Hiscox leans into hard market to record strong half-year profit
Bermuda-based Hiscox rode a $300 million turnaround in investment income and the hard market in property insurance to produce a near eight-fold improvement in net income in the first half of the year.
The specialty re/insurer recorded a $250 million net profit compared to $33.6 million in 2022.
Investment income was $121.8 million compared to a loss of $214.1 million due to improved yields from bond investments.
Insurance revenue rose 3.2% to $1.94 billion from $1.88 billion and Hiscox’s insurance service result was $221.4 million compared to $140.2 million in 2022.
Chief executive Aki Hussein said: “The group delivered continued growth and strong profits in the first six months of the year, as we benefited from sustained momentum across our retail businesses, a proactive approach to (re)insurance cycle management in big-ticket, continued underwriting discipline, and a positive rating environment that persists across all business segments.
“Losses were within our expectations and we deployed incremental capital judiciously where we saw attractive opportunities.
“Profit before tax of $264.8 million is a combined effect of the insurance service result of $221.4 million, up 57.9% on the prior period, and the improved investment result of $121.8 million, as higher bond reinvestment yields begin to earn through.”
He said rates in property lines had remained particularly buoyant in both reinsurance and primary lines.
He said: “Hiscox Re & ILS benefitted from an average rate increase of 34%, with positive trends experienced in all lines of business - most notably in North American natural catastrophe (up 43%) and retrocession (up 42%). This is the sixth successive year of rate improvement in Hiscox Re & ILS with cumulative rate increases of 95% since 2018.”
Hussein added: “Our reinsurance business is leaning into the hard market in a focused way and enjoying some of the best market conditions in over a decade. Our London Market business has returned to growth, as we believe the property book is priced adequately following significant re-rating and we are benefitting from attractive new growth opportunities in upstream energy, marine and renewables.
“In retail, the opportunity remains significant, particularly in the USA, as the digitalisation of small businesses continues to accelerate and new business formation levels remain strong.”
Hussein said Hiscox had experienced “downward pressure on rates in certain segments of our cyber portfolio, we have remained disciplined and accepted a decline in share to maintain quality of earnings”.
He added: “As previously disclosed, we have also been exiting some non-core underwriting partnerships in the UK which are outside of our risk appetite. These two factors, which we consider to be transitory, have tempered headline growth in order to maintain quality of earnings.”

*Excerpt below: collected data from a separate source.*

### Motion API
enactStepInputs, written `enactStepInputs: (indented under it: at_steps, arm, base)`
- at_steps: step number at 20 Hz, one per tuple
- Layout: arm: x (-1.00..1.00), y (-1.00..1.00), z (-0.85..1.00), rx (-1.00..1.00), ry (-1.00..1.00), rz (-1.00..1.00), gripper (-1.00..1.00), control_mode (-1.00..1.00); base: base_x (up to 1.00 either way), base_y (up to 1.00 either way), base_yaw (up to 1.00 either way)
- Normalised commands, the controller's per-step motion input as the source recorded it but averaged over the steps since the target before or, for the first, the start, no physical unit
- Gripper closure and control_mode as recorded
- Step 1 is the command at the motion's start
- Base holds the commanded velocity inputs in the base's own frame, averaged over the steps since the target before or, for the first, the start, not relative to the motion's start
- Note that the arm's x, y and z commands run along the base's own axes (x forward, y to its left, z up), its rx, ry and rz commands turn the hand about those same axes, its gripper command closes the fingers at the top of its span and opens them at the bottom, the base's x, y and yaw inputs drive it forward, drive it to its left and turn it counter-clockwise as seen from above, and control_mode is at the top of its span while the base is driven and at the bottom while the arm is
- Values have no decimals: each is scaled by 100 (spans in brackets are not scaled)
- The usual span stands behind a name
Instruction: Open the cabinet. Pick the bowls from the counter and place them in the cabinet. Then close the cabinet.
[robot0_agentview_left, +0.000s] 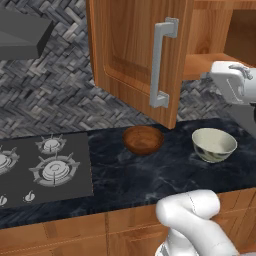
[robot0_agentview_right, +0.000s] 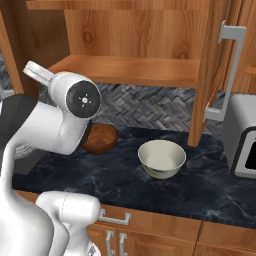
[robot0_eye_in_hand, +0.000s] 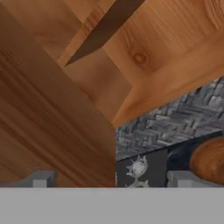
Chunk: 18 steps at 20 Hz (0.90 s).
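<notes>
I see the warm-brown wooden wall cabinet (robot0_agentview_right: 130, 67) across the top of the right base view, both panelled doors swung open, its shelf bare. Below it runs the black marble counter (robot0_agentview_left: 150, 177). The cream ceramic bowl (robot0_agentview_right: 161, 158) stands at frame centre there; the dark reddish-brown wooden bowl (robot0_agentview_right: 101, 138) sits left of it, apart. At the bottom of the hand view, my pincer (robot0_eye_in_hand: 116, 179) has its tips spread wide, holding nothing.

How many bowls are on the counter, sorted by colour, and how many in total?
Reddish-brown wooden bowl: 1
Cream ceramic bowl: 1
Total: 2, both standing on the black counter.
</notes>
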Motion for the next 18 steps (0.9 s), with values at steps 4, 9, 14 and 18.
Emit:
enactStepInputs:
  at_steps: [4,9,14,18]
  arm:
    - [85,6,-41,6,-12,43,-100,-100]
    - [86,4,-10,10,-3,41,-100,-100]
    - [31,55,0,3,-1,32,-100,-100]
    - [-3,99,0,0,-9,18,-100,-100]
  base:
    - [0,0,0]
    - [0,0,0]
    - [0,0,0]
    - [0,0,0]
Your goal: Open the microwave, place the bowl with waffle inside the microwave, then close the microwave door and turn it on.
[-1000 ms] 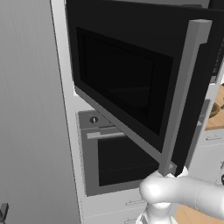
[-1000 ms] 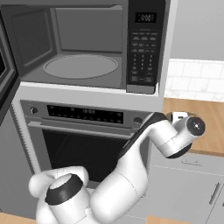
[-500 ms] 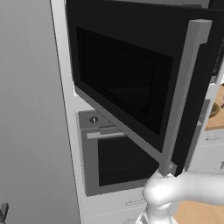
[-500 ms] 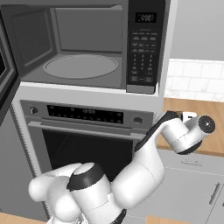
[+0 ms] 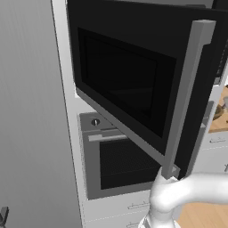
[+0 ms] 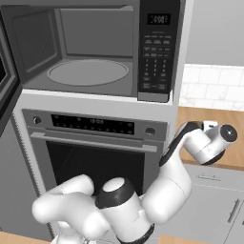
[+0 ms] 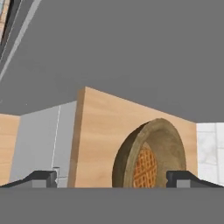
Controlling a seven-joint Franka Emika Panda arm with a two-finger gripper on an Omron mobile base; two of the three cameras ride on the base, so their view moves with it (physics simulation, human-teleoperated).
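- Microwave (image 6: 95, 52) cavity stands open above the oven (image 6: 90, 152); its door (image 5: 133, 89) is swung wide.
- Wooden tabletop (image 6: 209, 126) runs to the oven's right, white tiles (image 6: 214, 90) behind.
- Bowl (image 7: 148, 155) with waffle (image 7: 144, 168) sits near the tabletop's edge.
- Tool (image 7: 111, 178) spread, empty, facing the bowl.

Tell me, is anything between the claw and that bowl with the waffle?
No. In the hand view, the open claw faces the bowl with waffle directly.
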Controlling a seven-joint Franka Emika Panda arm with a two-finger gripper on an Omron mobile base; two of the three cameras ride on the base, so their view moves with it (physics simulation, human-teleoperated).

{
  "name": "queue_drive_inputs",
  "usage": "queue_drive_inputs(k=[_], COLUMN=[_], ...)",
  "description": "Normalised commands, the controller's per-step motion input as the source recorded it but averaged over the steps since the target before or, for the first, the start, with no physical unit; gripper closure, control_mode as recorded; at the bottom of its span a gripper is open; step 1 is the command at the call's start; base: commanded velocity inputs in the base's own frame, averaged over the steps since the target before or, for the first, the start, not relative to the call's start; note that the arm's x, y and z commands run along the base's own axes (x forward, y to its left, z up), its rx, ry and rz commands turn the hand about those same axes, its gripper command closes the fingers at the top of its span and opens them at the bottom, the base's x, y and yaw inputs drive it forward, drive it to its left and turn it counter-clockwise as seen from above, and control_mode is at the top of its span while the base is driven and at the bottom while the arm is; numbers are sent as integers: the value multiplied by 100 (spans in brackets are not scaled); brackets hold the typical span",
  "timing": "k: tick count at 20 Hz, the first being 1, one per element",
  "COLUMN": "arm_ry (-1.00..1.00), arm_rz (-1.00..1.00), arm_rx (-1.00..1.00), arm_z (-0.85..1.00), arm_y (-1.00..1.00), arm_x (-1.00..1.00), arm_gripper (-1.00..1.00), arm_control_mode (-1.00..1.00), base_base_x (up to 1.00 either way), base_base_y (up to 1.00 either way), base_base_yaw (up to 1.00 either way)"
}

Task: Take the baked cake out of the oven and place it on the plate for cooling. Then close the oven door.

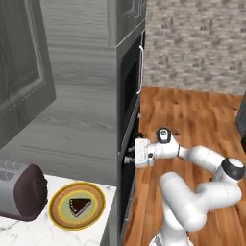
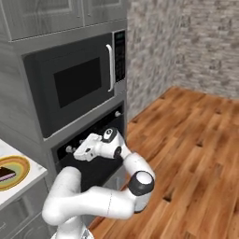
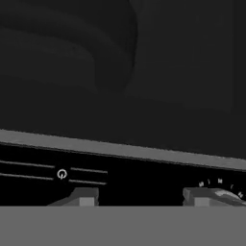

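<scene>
White marble bench [image 1: 29, 230] sits in the lower left of the left base view, and on it rests the plate [image 1: 58, 215] with the cake [image 1: 79, 205] already lying on its pale green middle, so the carrying part of the job looks done from how things lie. Just beside the plate, further left, a grey toaster [image 1: 9, 190] with a dark brown end stands well clear of the rim.

Beyond the bench edge, near the centre of that view, the gripper [image 1: 129, 158] is stretched out level against the front of the oven [image 2: 100, 135], right at its control strip. In the hand view the fingertips [image 3: 86, 197] stand apart with nothing between them, so the gripper is released and empty; a round symbol and a dial's markings show just past them. I judge it is held there to press on the oven door [image 2: 93, 170], though I cannot tell whether the door is fully shut.

Above, in the upper middle of the right base view, the microwave [image 2: 74, 86] sits untouched.
</scene>
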Motion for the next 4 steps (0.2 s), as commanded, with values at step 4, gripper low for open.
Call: queue_drive_inputs(k=[4], arm_ry=[28], arm_rz=[32], arm_rx=[18], arm_z=[0], arm_y=[7], arm_x=[3], arm_gripper=[-100], arm_control_mode=[-100], base_base_x=[0], base_base_y=[0], base_base_yaw=[0])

He said technology investments were paying off in the US, with “digital direct now achieving double-digit growth and digital partnerships gaining momentum in the second quarter”.
He added: “Cyber reinsurance continues to benefit from notable rate increases (25% at half year), and our terror business saw rates increase by 31%. Importantly, in these hard market conditions we have improved the quality of our book by significantly removing aggregate contracts and moving to higher attachment points.
“Hiscox London Market achieved a 9% rate increase in the first half of 2023, with an overall 72% cumulative rate increase since 2018. Property lines are seeing the strongest increases, with 27% in household and 23% in major property, and we see the potential for further rate hardening through the rest of the year. Terrorism rates are up 15%, as expected, driven by geopolitical uncertainty, which allowed us to maintain top-line premiums whilst reducing exposure, thus further increasing the overall profitability of the portfolio.
“In contrast, casualty lines, in particular D&O and cyber, continue to see rate decreases. Overall, we expect London Market rates to continue their current trajectory for the remainder of 2023.”
Hiscox’s undiscounted combined ratio was 90.2%, down from 92.7% in 2022.